But talk of winning the presidential spot will and should stay just that, talk. First let's take Obama. Even he recognizes that much of the talk about his candidacy is more media than voter talk, and he said as much in his statement announcing his committee. But media inflated hype is hype because there's not much else to report, or newsrooms are looking to titillate the public with celebrity doings. If Obama is judged on his record, there won't be much to go on. Apart from a stem winding speech WHAT DOES THIS MEAN? at the Democratic National convention in 2004 that created the first buzz, we'd be hard pressed to name any meaningful piece of legislation he's rammed through the Senate, or any new ground foreign policy statement he's uttered, or point to any particular diplomatic coup he's scored with a foreign leader. The brutal truth is that Obama is too new on the political scene, too untested, too politically nice, too liberal, and most of all he's an African-American. In fact, there's even grave doubt that Obama can bag the majority of black votes. In polls and surveys, blacks, including Jesse Jackson, have been lukewarm at best about him. Again, he's just too new on the scene, too foreign looking and sounding for many of them. They suspect that he's a flash in the pan and will wilt under pressure. That's simply too many strikes for anyone to seriously think he has a real shot.


If the Democrats shove Obama to the head of their presidential heap in a moment of delirium, they can kiss off 170 electoral votes before the first ballot is cast. That's the number of electoral votes in the south and the border states. That turf is still mostly white, conservative, male, pro war, anti-big government, vehemently opposed to any political tilt to minorities, and heavily influenced by ultra conservative bible belt fundamentalism. That has been the bread and butter ticket to the White House for GOP presidents Nixon, Reagan, Bush Sr. and Bush Jr. It will be the same for a GOP centrist-conservative again in 2008.

Unlike Obama, Clinton has phenomenal national name recognition. She can raise tons of money. She's morphed into a stateswoman, a seasoned centrist politician. She's the consummate party insider. But she's still, well Hillary Clinton, and though top cat Republicans are licking their wounds over their midterm debacle, she's still their made-in-heaven balm. Clinton is a living, breathing wedge issue. As with choosing Obama, the Democrats can also kiss the south and the border states goodbye with her at the top of their ticket.

The talk of an Obama and Clinton showdown, or even more preposterous an Obama and Clinton ticket (not sure in which order) has captured the imagination of some who think, as Secretary of State Condoleezza Rice recently mused, that America is ready to elect a black president. Others, and that includes Clinton, think America is ready to elect a woman president. This is more delusion. Of course, when pollsters ask voters about the importance of gender and race when they vote for president, anybody that doesn't wear a white sheet or sport a Nazi swastika tattoo will swear that they don't vote color or sex. After all who wants to come off looking and sounding like a bigot these days? Yet even at the risk of the gender bigotry tag, far more voters in a 2005 CNN poll said they were "more likely" to cast a vote against Clinton than for her.

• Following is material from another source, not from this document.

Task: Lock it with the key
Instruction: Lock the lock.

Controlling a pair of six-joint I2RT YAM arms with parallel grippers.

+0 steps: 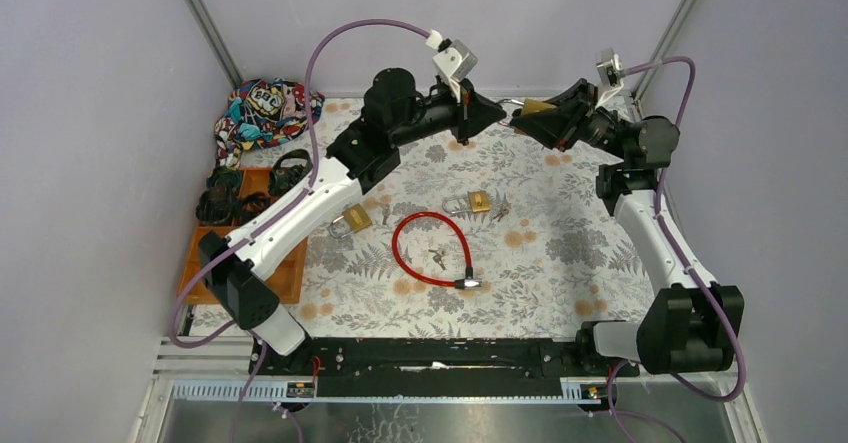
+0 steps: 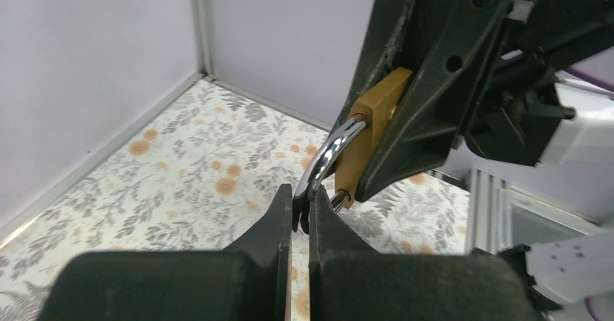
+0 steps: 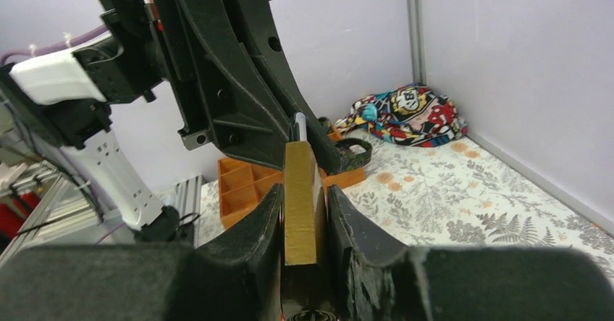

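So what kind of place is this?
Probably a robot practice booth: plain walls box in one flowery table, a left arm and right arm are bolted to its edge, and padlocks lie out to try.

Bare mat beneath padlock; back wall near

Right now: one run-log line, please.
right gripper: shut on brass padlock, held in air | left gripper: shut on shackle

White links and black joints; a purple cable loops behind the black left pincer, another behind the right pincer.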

In any case, it's a far different story when voters step into the privacy of the booth. Color and gender still count, and count big for many.

The Democrats are convinced that they are within striking distance of snatching the White House, and that Clinton and Obama are the best, or at least the best known politicians, and their brightest stars for now. A shining star looks pretty in the sky. But in earthly voting booths it's a far different matter. If either one, or even more disastrously for the Democrats both, are the presidential candidates, their shine will tarnish fast. Clinton and Obama are good to get the tongues wagging, but that's about all.